If the ContinueOnError property is true, no error is caught when the project is executed, even if a Catch node is used.

Inputs

  • Keywords - Array of keywords to cluster based on similarity. Example:
    ["seo optimization", "search engine optimization", "content marketing", "content strategy", "digital marketing", "marketing automation"]

Options

  • Distance Method - Method to calculate distances between keywords. Options:

    • Normalized Edit Distance - Measures string similarity based on character-level differences (Levenshtein distance). Good for finding typos and variations.
    • Jaccard Similarity - Measures overlap between word sets. Good for finding keywords sharing common words.
    • Cosine Similarity - Measures angular similarity between keyword vectors. Good for semantic similarity.

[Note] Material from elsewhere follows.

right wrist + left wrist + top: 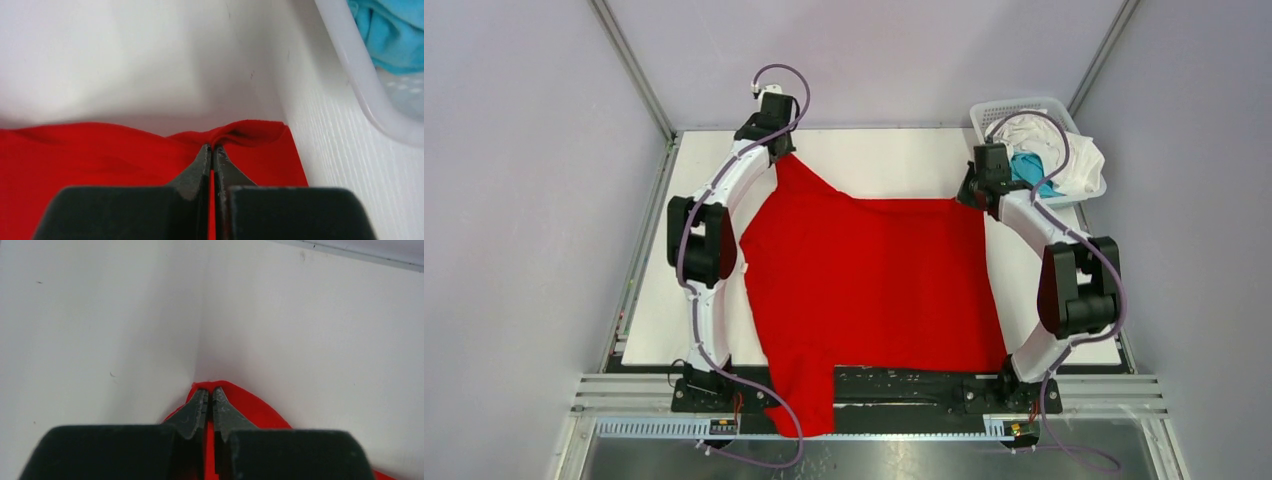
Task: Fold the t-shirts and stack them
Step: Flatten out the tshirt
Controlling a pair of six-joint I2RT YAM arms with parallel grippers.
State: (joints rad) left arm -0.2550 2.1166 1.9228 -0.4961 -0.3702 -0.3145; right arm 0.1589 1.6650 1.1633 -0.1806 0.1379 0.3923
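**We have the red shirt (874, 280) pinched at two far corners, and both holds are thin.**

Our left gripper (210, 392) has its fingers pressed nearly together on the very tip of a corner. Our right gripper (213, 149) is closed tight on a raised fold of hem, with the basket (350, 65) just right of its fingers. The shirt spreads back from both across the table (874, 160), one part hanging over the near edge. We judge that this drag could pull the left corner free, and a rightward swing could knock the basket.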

    Default: Cosine Similarity.

  • Distance Vectorizer - Method to vectorize keywords when using Jaccard or Cosine similarity. Options:

    • Counter - Uses raw word counts
    • TF-IDF - Uses TF-IDF weighted vectors (better for longer phrases)

    Default: Counter.

  • Clustering Method - Clustering algorithm to use. Options:

    • Agglomerative Clustering - Hierarchical clustering that merges similar keywords. Works with Distance Threshold parameter.
    • K-Means Clustering - Partitions keywords into K clusters. Requires Number of Clusters parameter.
    • DBSCAN Clustering - Density-based clustering that can find arbitrary shaped clusters. Works with Epsilon parameter.

    Default: K-Means Clustering.

  • Distance Threshold - Threshold for Agglomerative Clustering. Lower values result in more clusters. Keywords with distance below this threshold are grouped together. Default: 0.5.

  • Number of Clusters for K-Means - Number of clusters to create when using K-Means clustering. Default: 5.

  • Epsilon for DBSCAN - Epsilon parameter for DBSCAN clustering. Maximum distance between keywords to be considered in the same cluster. Default: 0.3.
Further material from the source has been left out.